Do you want the court to decide on your behalf who should get what?
I would like to believe that the answer is "No" as you would want to make sure that the people you want to benefit from your assets actually benefit.
When you die without a will, it's called "dying intestate", which means the court decides what happens with your assets.
Your children might end up in the custody of people that they do not want to raise them.
Take note of the benefits of having a will:
- A will ensures that you can choose your own heir or heirs;
- To avoid your assets being inherited by individuals you don't deem worthy, and
- You can give specific instructions.
A will is one of the most important documents you will ever sign, therefore you will need to get someone experienced to draft it for you, such as a financial advisor or an attorney.
You will need to prepare the following information when drafting a will:
- Personal details with contact numbers
- Spouse details (if applicable)
- How are you married? In or out of community of property (with or without accrual - if applicable)

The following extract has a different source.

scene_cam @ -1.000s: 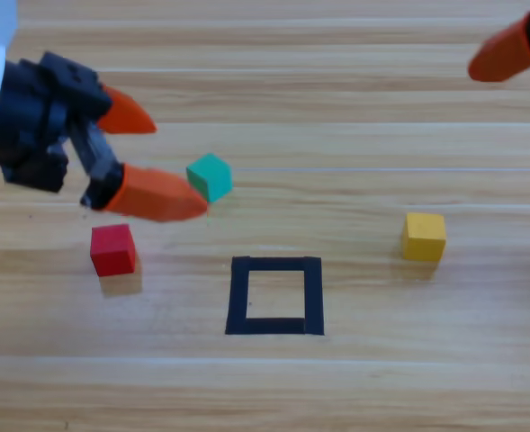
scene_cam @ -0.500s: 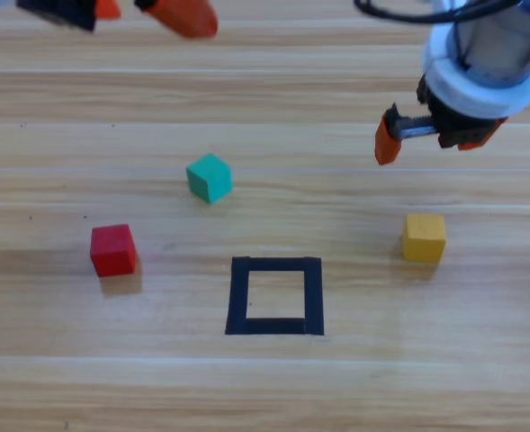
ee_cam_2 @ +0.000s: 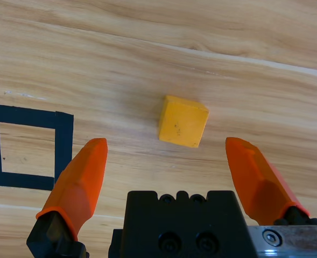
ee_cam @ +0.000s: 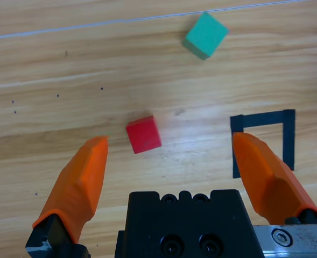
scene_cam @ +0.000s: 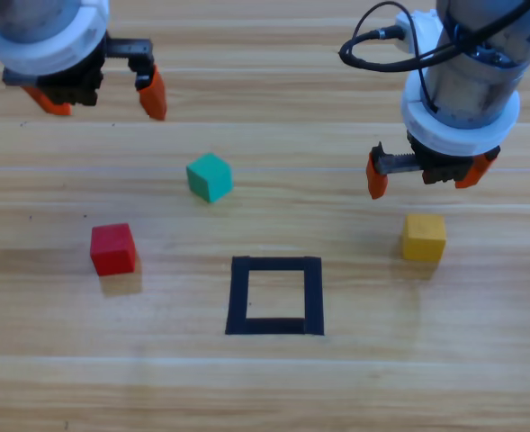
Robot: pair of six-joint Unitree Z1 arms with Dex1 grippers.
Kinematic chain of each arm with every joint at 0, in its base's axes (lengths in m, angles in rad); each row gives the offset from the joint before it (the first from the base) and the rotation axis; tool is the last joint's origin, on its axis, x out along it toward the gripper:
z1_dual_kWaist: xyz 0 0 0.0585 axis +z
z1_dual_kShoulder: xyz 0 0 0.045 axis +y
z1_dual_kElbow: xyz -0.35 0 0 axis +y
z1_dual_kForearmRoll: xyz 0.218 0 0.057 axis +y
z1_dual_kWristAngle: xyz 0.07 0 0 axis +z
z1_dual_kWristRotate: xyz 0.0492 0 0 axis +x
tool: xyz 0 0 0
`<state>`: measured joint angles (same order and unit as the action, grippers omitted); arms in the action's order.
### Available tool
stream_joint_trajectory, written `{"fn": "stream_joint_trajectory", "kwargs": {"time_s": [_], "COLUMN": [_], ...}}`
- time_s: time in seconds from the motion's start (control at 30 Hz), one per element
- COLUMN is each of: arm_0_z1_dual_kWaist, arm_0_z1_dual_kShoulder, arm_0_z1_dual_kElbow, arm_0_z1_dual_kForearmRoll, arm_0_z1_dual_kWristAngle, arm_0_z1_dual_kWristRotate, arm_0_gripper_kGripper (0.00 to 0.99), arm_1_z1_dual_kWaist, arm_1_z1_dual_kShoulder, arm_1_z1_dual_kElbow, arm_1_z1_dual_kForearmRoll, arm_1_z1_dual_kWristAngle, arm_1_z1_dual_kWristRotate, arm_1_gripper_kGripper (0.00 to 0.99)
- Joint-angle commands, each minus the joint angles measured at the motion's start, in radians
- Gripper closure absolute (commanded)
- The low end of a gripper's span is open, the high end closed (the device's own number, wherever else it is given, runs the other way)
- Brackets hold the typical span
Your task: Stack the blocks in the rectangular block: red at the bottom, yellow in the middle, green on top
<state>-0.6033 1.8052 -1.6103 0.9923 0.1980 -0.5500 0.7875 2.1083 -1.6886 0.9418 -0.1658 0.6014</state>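
2 open grippers — right gripper (scene_cam: pixel 424 177) above yellow cube (scene_cam: pixel 424 237).

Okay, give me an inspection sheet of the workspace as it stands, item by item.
Surface: wooden table, planks running across.
Job's things: red cube, yellow cube and green cube each sit alone on the wood, all outside the black tape square, which holds nothing.
Clutter: nothing seen.
Grippers: left gripper open at top left, above and behind the red cube, which shows between its jaws in the left wrist view. Right gripper open, just behind the yellow cube, holding nothing.
Cables: black cable loops off the right arm, clear of the cubes.
Surroundings: nothing seen beyond the table.
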Motion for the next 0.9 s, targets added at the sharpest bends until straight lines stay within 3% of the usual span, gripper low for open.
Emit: {"fn": "stream_joint_trajectory", "kwargs": {"time_s": [0.03, 0.27, 0.47, 0.77, 0.9], "arm_0_z1_dual_kWaist": [0.042, 0.057, 0.062, 0.109, 0.129], "arm_0_z1_dual_kShoulder": [0.108, 0.272, 0.353, 0.286, 0.284], "arm_0_z1_dual_kElbow": [0.001, 0.001, 0.007, 0.058, 0.076], "arm_0_z1_dual_kForearmRoll": [0.040, 0.072, 0.071, 0.026, 0.008], "arm_0_z1_dual_kWristAngle": [0.020, 0.014, -0.035, -0.086, -0.095], "arm_0_z1_dual_kWristRotate": [-0.054, -0.116, -0.128, -0.123, -0.117], "arm_0_gripper_kGripper": [0.000, 0.000, 0.000, 0.007, 0.007], "arm_1_z1_dual_kWaist": [-0.024, -0.044, -0.065, -0.070, -0.073], "arm_1_z1_dual_kShoulder": [0.101, 0.104, 0.104, 0.125, 0.130], "arm_1_z1_dual_kElbow": [-0.014, -0.011, -0.010, -0.003, -0.002], "arm_1_z1_dual_kForearmRoll": [0.031, 0.045, 0.063, 0.072, 0.081], "arm_1_z1_dual_kWristAngle": [0.025, 0.019, 0.035, 0.098, 0.091], "arm_1_z1_dual_kWristRotate": [0.032, 0.064, 0.094, 0.113, 0.130], "arm_1_gripper_kGripper": [0.017, 0.016, 0.016, 0.017, 0.017]}}
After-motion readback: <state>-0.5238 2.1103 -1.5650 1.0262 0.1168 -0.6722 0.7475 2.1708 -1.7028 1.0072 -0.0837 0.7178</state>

- Children details from current marriage or out of wedlock
- List of assets which can include property, cash, investments and life policies payable to the estate
- List of liabilities
Special instructions such as:
- Specific inheritances such as cash payments, property, vehicles or other assets you want to leave to particular family members or friends;
- Giving details of how you would like your funeral to be carried out, and
- Name a guardian for your children.
You also have an option to create a trust to protect your children's inheritance. Ask for more details on how to create it.
Ask about the fees such as executor's fees and safe custody of the will.
Make sure the correct procedure has been followed and that the will is signed and witnessed.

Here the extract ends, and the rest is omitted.